塩基変異の引き起こすエクソンスキップを分子機構の解明と治療法の開発

2018 Fiscal Year Research-status Report

• Project/Area Number: 18K07873
• Research Institution: Tokyo Medical and Dental University
• Principal Investigator: 成戸 卓也 東京医科歯科大学, 大学院医歯学総合研究科, プロジェクト助教 (60438124)
• Project Period (FY): 2018-04-01 – 2021-03-31
• Keywords: イントロン変異

Outline of Annual Research Achievements

対象遺伝子のイントロンに、エクソン配列の挿入変異により引き起こされるエクソンスキップが疾患に関わることを発見した。挿入変異の塩基を変化させることによりエクソンスキップをキャンセルさせることに成功したが、そのメカニズムは既存のスプライシング予測プログラム等では解決不能であった。これは、保存されている配列から予測されたシスエレメントが実際に選択性の制御に関わっているか否かの解析にはシミュレーションでは未解決であり、スプライシングに関わる部位のコンセンサス配列は高等生物ではかなり緩いものであるため、未だに何らかの実験的な解析手段が不可欠である。この挿入変異はエクソンスキップがオンオフと強力に作用しているため、機構を解明することは治療法の開発につながる。
正常および変異の配列に特異的に結合するスプライシングタンパクを単離するために、ミニ遺伝子を作成し各種蛍光RNAプローブとHeLa細胞核蛋白を結合させてゲルシフト解析を行った。しかしながらこの実験によって、結合するタンパクとシス因子が同定できていない。このためHeLa細胞核抽出液を用いるin vitroスプライシング・アッセイ系の検討を開始している。
今後、RNA 結合タンパク質の側からの探索とは反対側の塩基配列側からのアプローチも行う。これらのスプライシング促進配列に対するアンチセンスオリゴヌクレオチドによって、エクソンスキッピングを解除し得ることを明らかにし、アンチセンスオリゴヌクレオチドによる治療の適応を検討する。

Current Status of Research Progress

3: Progress in research has been slightly delayed.

Reason

核酸とタンパク質が相互作用し、複合体を形成することにより、電気泳動時に核酸の移動度が低下する現象を利用した解析法である。RNAプローブをRNA-蛋白質複合体の形成を行い電気泳動で分離し、質量分析法を利用しLC-MS/MS解析しているが、正常DNA配列と変体DNA配列で差が認められていない。このため次のステップである制御因子のDNA結合配列の決定に進めていないため、やや遅れている。
定量性の感度を上げるために夾雑物を減らす必要がある。

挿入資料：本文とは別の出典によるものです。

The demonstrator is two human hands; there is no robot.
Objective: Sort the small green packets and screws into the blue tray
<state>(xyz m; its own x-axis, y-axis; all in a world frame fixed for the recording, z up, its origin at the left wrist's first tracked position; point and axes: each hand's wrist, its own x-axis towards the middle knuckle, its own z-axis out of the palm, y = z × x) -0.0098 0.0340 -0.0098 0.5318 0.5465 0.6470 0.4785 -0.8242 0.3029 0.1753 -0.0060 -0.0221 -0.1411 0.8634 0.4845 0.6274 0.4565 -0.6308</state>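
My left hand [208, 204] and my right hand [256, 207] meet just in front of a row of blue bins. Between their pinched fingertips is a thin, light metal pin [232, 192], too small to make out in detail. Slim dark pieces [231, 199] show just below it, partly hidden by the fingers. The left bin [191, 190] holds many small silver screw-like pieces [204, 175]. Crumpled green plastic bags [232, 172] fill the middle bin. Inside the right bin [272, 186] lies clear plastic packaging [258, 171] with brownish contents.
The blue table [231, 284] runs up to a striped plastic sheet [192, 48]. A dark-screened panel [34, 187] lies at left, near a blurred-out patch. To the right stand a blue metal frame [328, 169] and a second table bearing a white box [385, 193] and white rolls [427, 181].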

このためHeLa 細胞核抽出液を in vitro で反応させる系の条件検討を行っている。

Strategy for Future Research Activity

引き続きHeLa細胞核抽出液を用いるin vitroスプライシング・アッセイ系の確立を目指していき、RNAプローブに結合した蛋白がスプライシングに関与しているか否かを確認する。確認できた場合はプローブ特異的に結合したタンパクを分取し、質量分析法で分子種を同定する。またのミニ遺伝子を作成してスプライシング効率を測定する予定である。
その後、スプライソソームはsnRNPが集合することで形成され、活性化時と反応終了後にこれらは解離して再利用される。このサイクルはスプライソソームサイクルと呼ばれ、スプライソソーム活性が変化すればこのサイクルが乱れて、各snRNPの細胞内遊離量も変動すると予想される。そこで、snRNP量の変動を検出するスプリットルシフェラーゼレポーターを用いたスクリーニングを実施する。
しかしながらこれまでの経緯を踏まえ、スプライシング因子の同定には時間を要しそうなため、このスプライシング異常を制御因子の活性を低下させて修正できるかどうかを確認するため、阻害剤を用いる準備を行う。CRISPR-Cas9を用いて、対象遺伝子の特定部位に挿入し、変異RNAを恒常発現している細胞株を作成することを検討する。

Causes of Carryover

質量分析法を利用しLC-MS/MS解析しているが、正常DNA配列と変体DNA配列で差が認められていない。このため次のステップである制御因子のDNA結合配列の決定に進めていないため、対応する試薬の購入がないため余剰が生じている。